==== Data to use
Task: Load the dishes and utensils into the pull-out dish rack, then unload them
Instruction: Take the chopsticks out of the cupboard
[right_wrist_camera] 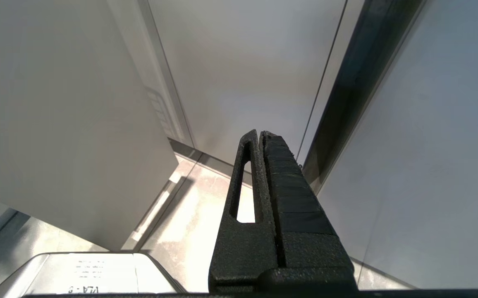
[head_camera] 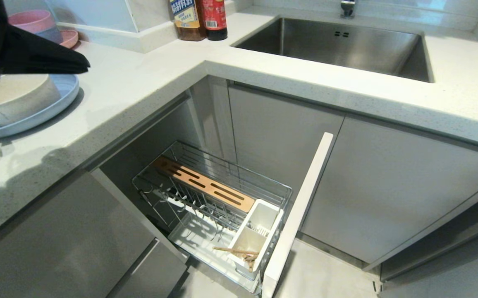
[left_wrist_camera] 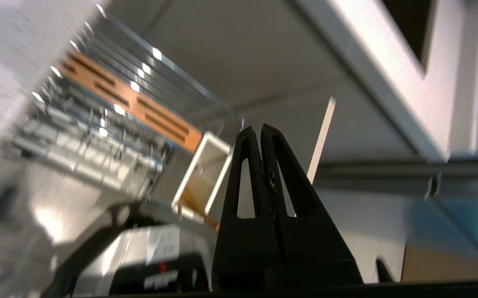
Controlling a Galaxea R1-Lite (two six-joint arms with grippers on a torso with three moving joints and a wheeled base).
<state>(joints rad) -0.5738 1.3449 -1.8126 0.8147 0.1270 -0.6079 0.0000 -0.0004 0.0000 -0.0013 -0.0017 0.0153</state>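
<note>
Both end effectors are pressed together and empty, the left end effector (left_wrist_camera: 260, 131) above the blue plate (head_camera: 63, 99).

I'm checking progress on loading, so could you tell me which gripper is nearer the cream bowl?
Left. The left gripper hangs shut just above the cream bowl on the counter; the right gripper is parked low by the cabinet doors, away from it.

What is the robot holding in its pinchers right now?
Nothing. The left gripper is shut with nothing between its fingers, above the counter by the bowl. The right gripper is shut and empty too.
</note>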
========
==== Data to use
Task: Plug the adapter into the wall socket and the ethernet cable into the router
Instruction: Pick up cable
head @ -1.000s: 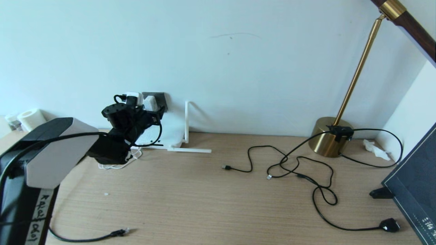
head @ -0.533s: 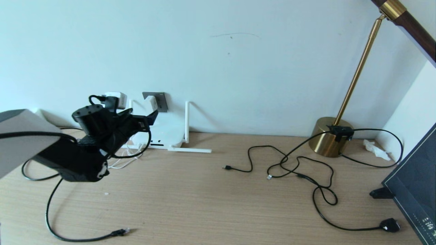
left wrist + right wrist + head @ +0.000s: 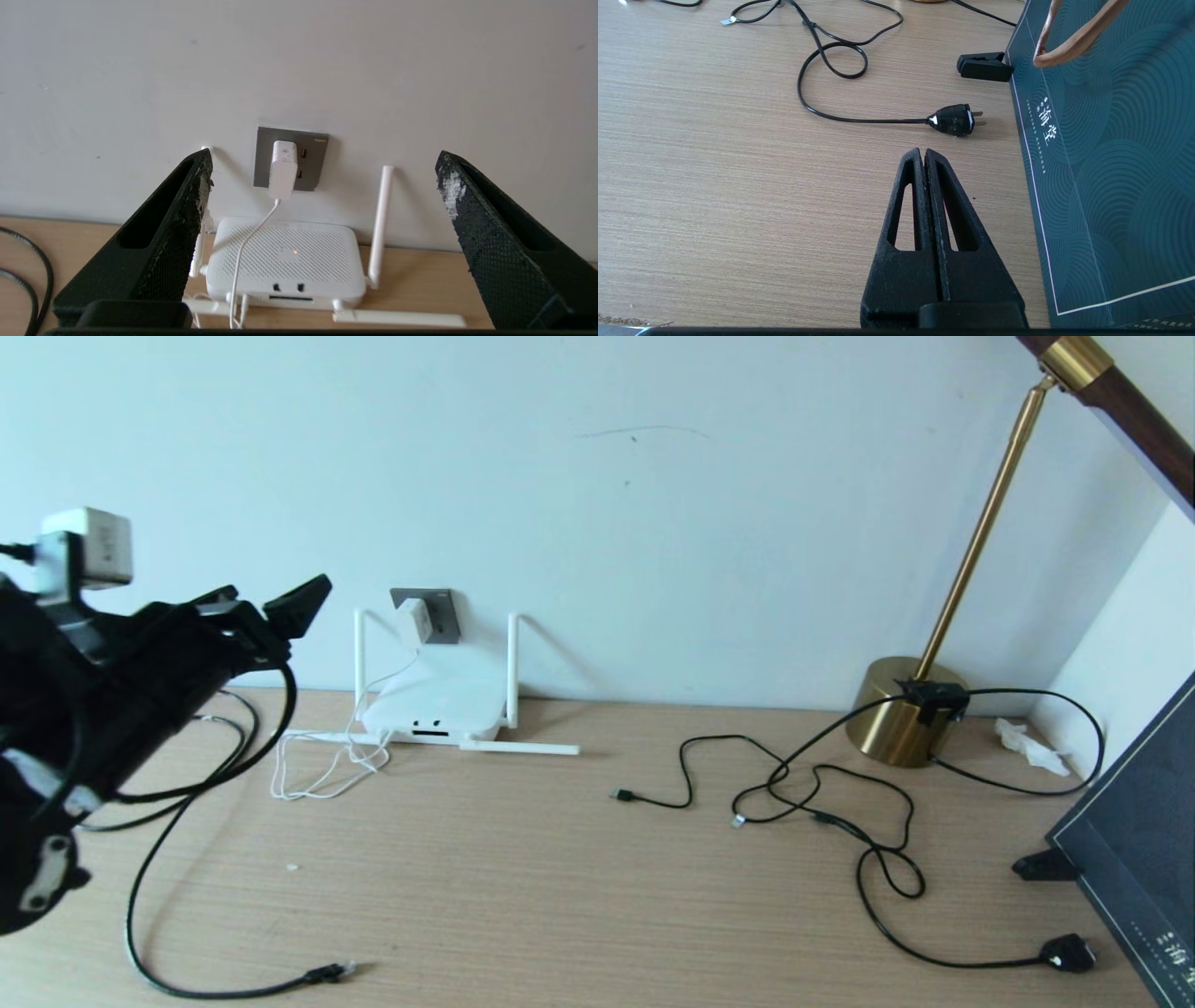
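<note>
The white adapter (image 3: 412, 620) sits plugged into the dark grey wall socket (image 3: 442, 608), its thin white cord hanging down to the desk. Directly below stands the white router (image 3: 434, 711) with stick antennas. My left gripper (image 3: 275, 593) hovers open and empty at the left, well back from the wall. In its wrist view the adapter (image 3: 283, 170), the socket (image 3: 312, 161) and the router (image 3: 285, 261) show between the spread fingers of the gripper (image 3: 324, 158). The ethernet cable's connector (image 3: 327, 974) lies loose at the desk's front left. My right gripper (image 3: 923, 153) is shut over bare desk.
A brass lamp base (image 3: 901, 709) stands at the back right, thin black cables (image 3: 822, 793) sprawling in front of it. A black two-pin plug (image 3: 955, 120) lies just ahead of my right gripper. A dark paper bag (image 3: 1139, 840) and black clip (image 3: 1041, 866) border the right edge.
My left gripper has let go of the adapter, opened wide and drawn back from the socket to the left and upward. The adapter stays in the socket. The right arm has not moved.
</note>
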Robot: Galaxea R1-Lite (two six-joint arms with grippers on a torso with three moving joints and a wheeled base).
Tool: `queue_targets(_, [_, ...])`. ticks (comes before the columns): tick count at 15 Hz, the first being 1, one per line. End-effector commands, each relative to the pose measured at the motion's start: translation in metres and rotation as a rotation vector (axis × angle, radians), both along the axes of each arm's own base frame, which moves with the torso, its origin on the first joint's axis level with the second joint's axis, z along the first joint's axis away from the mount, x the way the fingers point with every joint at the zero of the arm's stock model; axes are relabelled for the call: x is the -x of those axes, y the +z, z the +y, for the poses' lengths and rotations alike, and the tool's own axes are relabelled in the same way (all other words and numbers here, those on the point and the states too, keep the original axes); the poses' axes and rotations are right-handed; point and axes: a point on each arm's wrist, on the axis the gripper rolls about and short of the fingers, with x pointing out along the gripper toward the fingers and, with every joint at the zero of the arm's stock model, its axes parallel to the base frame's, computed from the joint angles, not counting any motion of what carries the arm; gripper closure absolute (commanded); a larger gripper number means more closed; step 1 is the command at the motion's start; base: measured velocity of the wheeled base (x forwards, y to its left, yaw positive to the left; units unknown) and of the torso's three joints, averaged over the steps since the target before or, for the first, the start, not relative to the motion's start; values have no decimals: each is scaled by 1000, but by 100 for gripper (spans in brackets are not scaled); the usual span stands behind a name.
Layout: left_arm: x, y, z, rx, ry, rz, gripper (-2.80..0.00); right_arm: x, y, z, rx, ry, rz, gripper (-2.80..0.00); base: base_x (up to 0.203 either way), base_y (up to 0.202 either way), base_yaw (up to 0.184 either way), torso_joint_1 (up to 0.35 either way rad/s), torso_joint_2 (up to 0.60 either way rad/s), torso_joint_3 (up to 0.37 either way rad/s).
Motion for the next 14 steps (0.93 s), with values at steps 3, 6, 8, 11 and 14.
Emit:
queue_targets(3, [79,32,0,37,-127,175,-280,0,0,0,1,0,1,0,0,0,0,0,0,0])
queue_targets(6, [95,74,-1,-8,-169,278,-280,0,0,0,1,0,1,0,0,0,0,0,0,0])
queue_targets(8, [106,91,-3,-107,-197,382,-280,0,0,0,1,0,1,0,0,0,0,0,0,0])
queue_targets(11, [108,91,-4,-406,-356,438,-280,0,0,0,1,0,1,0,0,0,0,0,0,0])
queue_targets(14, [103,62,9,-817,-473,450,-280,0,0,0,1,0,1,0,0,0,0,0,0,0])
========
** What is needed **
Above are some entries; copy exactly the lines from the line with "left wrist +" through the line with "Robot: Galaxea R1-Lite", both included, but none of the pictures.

** Output of the task **
left wrist + right wrist + head @ +0.000s: 
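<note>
The white adapter (image 3: 412, 620) sits plugged into the dark grey wall socket (image 3: 442, 608), its thin white cord hanging down to the desk. Directly below stands the white router (image 3: 434, 711) with stick antennas. My left gripper (image 3: 275, 593) hovers open and empty at the left, well back from the wall. In its wrist view the adapter (image 3: 283, 170), the socket (image 3: 312, 161) and the router (image 3: 285, 261) show between the spread fingers of the gripper (image 3: 324, 158). The ethernet cable's connector (image 3: 327, 974) lies loose at the desk's front left. My right gripper (image 3: 923, 153) is shut over bare desk.
A brass lamp base (image 3: 901, 709) stands at the back right, thin black cables (image 3: 822, 793) sprawling in front of it. A black two-pin plug (image 3: 955, 120) lies just ahead of my right gripper. A dark paper bag (image 3: 1139, 840) and black clip (image 3: 1041, 866) border the right edge.
My left gripper has let go of the adapter, opened wide and drawn back from the socket to the left and upward. The adapter stays in the socket. The right arm has not moved.
</note>
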Robot: Galaxea R1-Lite (two six-joint arms with grippers on a torso with three moving joints and a wheeled base).

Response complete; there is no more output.